DIRECTIONS FOR THIS TASK:
The expected result is an exact restatement of the data, free of pictures.

INPUT DATA:
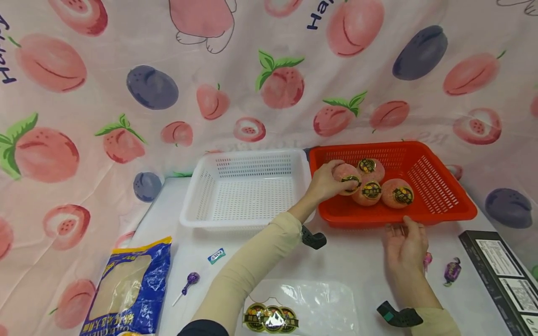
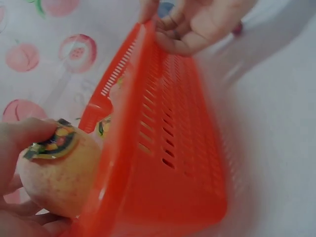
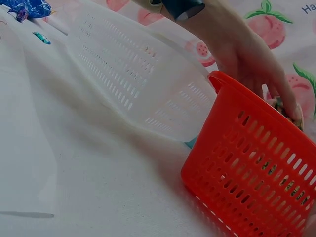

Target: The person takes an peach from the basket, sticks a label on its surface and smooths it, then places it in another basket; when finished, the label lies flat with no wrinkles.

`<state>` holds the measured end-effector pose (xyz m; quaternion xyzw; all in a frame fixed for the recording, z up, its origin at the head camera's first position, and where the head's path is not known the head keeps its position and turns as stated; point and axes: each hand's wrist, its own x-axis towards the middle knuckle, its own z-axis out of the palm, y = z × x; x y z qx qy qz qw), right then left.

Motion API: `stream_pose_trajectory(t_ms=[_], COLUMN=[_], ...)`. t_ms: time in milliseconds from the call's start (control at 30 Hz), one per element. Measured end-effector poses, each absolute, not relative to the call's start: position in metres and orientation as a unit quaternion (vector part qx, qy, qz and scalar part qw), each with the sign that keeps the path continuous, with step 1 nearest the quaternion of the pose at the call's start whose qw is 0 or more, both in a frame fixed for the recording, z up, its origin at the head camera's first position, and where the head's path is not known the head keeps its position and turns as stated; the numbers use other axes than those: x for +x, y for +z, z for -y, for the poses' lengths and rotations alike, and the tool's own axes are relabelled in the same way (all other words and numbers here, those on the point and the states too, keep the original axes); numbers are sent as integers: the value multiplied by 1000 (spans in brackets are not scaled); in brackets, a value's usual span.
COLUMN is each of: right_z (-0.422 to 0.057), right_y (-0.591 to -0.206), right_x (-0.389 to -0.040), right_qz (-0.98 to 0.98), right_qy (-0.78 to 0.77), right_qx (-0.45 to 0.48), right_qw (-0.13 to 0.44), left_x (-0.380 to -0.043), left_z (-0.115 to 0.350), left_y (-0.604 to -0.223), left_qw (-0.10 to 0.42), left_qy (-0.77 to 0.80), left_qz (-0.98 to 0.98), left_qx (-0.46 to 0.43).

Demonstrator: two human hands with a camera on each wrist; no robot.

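Observation:
My left hand (image 1: 327, 182) reaches into the left part of a red plastic basket (image 1: 441, 215) and grips a round pinkish fruit (image 1: 344, 171) with a black and gold label. In the left wrist view, the thumb lies over the label of this fruit (image 2: 59, 170) and the fingers curl beneath it. Beside it in the basket are three more such fruits, among them one in front (image 1: 397, 194). My right hand (image 1: 405, 247) pinches the basket's front rim, its other fingers curled against the outer wall.
A white perforated basket (image 1: 248, 221) stands left of the red one. In front lie a clear plastic bag (image 1: 323, 303), a lollipop (image 1: 192, 278), a small blue-green packet (image 1: 216, 255) and a purple-wrapped candy (image 1: 452, 270). A blue and yellow bag (image 1: 153, 289) lies left, a black box (image 1: 491, 270) right.

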<state>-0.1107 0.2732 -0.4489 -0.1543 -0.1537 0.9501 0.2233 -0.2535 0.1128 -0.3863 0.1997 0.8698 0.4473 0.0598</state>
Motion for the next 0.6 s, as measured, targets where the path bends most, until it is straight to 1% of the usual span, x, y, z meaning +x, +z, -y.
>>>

EXERCISE ANSWER:
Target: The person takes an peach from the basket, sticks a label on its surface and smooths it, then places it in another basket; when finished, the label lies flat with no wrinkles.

`<state>` holds the measured end-effector pose (xyz m; quaternion xyzw; all in a frame fixed for the recording, z up, its origin at the head camera's first position, and where the head's path is not known the head keeps its position and turns as stated; point and axes: each hand's wrist, its own x-axis towards the middle knuckle, its own z-axis out of the palm, y = z × x; x y z qx qy qz qw), right then left.

Motion API: `stream_pose_trajectory(t_ms=[_], COLUMN=[_], ...)`. t_ms: time in milliseconds from the call's start (control at 30 Hz), one per element. Measured end-effector poses, each absolute, not relative to the call's start: position in metres and orientation as a unit quaternion (vector part qx, qy, qz and scalar part qw), each with the sign that keeps the path continuous, with step 1 nearest the quaternion of the pose at the call's start whose qw is 0 or more, both in a frame fixed for the recording, z up, its origin at the head camera's first position, and where the head's path is not known the head keeps its position and turns as stated; the numbers use other axes than those: x for +x, y for +z, z for -y, for the poses' lengths and rotations alike, and the tool's own axes are relabelled in the same way (all other words and numbers here, those on the point and the states too, keep the original axes); numbers are sent as integers: the value multiplied by 1000 (spans in brackets are not scaled); in brackets, a value's usual span.
COLUMN is each of: right_z (-0.422 to 0.057), right_y (-0.591 to -0.206), right_x (-0.389 to -0.040), right_qz (-0.98 to 0.98), right_qy (-0.78 to 0.77), right_qx (-0.45 to 0.48), right_qw (-0.13 to 0.44), left_x (-0.380 to -0.043), left_z (-0.115 to 0.350), left_y (-0.604 to -0.223), left_qw (-0.10 to 0.42), left_qy (-0.77 to 0.80), left_qz (-0.98 to 0.98), left_qx (-0.46 to 0.43).

Demonstrator: two human hands with a camera on each wrist; no robot.

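Observation:
My left hand (image 1: 327, 182) reaches into the left part of a red plastic basket (image 1: 441, 215) and grips a round pinkish fruit (image 1: 344, 171) with a black and gold label. In the left wrist view, the thumb lies over the label of this fruit (image 2: 59, 170) and the fingers curl beneath it. Beside it in the basket are three more such fruits, among them one in front (image 1: 397, 194). My right hand (image 1: 405, 247) pinches the basket's front rim, its other fingers curled against the outer wall.
A white perforated basket (image 1: 248, 221) stands left of the red one. In front lie a clear plastic bag (image 1: 323, 303), a lollipop (image 1: 192, 278), a small blue-green packet (image 1: 216, 255) and a purple-wrapped candy (image 1: 452, 270). A blue and yellow bag (image 1: 153, 289) lies left, a black box (image 1: 491, 270) right.
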
<state>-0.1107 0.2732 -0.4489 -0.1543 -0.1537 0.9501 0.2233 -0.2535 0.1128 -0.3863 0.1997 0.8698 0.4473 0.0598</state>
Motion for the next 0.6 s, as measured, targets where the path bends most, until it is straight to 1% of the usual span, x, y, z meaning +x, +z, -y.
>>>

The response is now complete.